There is no doubt that people love to eat. Enjoying a good meal in good company is one of life's great pleasures. However, not taking care of our diet can contribute to the development of diseases such as obesity and diabetes. That is why beneficial foods have emerged to replace those that harm us, such as monk fruit sweeteners.
Replacing foods and beverages that are high in calories and added sugars with ones with less sugar is an excellent option to reduce excess calorie intake. In turn, this can help reduce the risk of obesity and related chronic diseases.
This group of low-calorie sweeteners are used in foods and beverages as a way to reduce the intake of added sugars and, at the same time, provide the satisfaction of enjoying something sweet.
What are Monk Fruit Sweeteners?
Monk fruit, also known as Io han guo or Siraitia grosvenorii , is a small round fruit native to southern China. It has been used for centuries in Eastern medicine to treat colds and promote digestion. And now it is also used to sweeten foods and beverages.

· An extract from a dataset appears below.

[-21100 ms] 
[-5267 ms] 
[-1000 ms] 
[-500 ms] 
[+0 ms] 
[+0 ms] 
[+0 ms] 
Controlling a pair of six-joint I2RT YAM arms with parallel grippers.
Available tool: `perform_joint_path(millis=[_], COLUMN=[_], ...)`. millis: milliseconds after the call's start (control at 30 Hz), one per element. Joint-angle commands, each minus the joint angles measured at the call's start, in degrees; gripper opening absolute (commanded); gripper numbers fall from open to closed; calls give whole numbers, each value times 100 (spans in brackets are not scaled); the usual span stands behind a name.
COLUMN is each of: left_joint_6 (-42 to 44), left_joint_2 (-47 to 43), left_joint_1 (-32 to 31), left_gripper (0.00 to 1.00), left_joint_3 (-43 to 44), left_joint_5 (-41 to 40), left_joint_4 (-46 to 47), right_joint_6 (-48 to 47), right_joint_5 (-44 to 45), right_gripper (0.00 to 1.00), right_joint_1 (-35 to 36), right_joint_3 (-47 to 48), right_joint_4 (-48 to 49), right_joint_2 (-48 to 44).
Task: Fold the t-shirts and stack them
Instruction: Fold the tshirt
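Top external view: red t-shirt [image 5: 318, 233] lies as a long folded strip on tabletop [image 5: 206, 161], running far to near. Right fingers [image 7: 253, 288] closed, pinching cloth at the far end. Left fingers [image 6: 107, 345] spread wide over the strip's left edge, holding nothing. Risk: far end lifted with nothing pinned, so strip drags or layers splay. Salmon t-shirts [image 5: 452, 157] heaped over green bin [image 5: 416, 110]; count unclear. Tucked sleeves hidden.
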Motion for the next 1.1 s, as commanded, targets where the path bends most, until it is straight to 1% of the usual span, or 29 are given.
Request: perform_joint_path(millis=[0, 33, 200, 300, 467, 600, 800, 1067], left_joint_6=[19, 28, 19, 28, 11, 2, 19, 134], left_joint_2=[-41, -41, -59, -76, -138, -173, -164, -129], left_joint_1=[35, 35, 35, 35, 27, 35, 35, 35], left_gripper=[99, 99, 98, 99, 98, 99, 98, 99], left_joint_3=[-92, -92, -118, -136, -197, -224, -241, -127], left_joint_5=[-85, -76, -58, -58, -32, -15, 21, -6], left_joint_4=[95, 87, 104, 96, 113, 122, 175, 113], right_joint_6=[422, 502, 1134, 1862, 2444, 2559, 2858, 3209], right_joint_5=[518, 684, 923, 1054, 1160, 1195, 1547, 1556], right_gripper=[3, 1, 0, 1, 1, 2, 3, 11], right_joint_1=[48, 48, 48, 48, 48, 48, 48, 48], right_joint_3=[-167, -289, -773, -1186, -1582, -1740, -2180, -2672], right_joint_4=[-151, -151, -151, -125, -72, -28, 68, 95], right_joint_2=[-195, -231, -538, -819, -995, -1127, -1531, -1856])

Monk fruit sweeteners are made by removing the seeds and skin from the fruit, crushing the fruit, and collecting the juice. The fruit extract, or juice, contains zero calories per serving. The FDA permits the use of monk fruit sweeteners in foods and beverages.
What gives the monk fruit its sweet taste?
The compounds that give sweetness to ripe monk fruit are called mogrosides. These consist of a main structure called mogrol with attached glucose or glycoside units.
Mogrosides are not absorbed in the upper gastrointestinal tract and do not contribute calories to our diet. When they reach the colon, the gut microbes separate the glucose molecules and use them for energy. Mogrol and some metabolites are mainly excreted from the gastrointestinal tract, while minor amounts are absorbed into the bloodstream and excreted in the urine.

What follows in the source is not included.